— TASK TO COMPLETE —
In the listing below, find every line with the string "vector" and pull it out.

● ● ● ●

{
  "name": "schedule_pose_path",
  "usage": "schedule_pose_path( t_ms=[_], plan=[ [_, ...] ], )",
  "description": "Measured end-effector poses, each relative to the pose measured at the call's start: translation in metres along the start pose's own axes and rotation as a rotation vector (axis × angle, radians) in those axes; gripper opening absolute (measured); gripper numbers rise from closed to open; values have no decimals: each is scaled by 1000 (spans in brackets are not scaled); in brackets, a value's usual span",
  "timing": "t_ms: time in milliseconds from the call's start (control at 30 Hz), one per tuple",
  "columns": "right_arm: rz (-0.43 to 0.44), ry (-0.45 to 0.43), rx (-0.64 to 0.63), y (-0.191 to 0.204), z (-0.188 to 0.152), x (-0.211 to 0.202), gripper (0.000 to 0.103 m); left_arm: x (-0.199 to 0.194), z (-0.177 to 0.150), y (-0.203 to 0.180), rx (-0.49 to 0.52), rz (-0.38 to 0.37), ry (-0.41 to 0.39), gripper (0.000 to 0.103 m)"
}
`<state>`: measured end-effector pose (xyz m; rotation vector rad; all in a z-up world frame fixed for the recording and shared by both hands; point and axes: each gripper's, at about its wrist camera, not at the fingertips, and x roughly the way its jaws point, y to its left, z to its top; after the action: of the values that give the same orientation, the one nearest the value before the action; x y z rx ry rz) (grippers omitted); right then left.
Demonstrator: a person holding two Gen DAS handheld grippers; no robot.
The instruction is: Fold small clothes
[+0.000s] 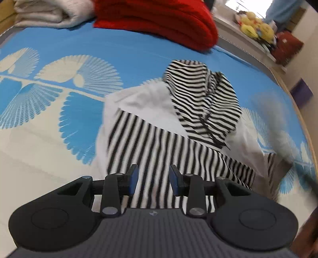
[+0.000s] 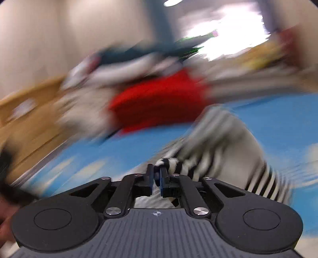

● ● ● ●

— REPLY —
  "description": "Measured end-effector poses, each relative to the pose measured at the call's start: translation in metres along the start pose's own axes and rotation as a rotation vector (axis × angle, radians) in those axes; gripper opening absolute (measured); gripper numbers rise from closed to open; values have no decimals: each is scaled by 1000 (spans in brackets are not scaled); in brackets, a value's usual span",
`<state>`: measured end-effector pose (xyz m; rotation vector rad; all in a z-up world frame fixed for the recording and shared by both hands; point and axes: each gripper's, at about its wrist camera, not at the fingertips, and x roughly the way its jaws point, y to its left, z to its top; after the action: of the values that give the same orientation, the one nearest the value before the action; x y z rx ry rz) (grippers omitted); right then left.

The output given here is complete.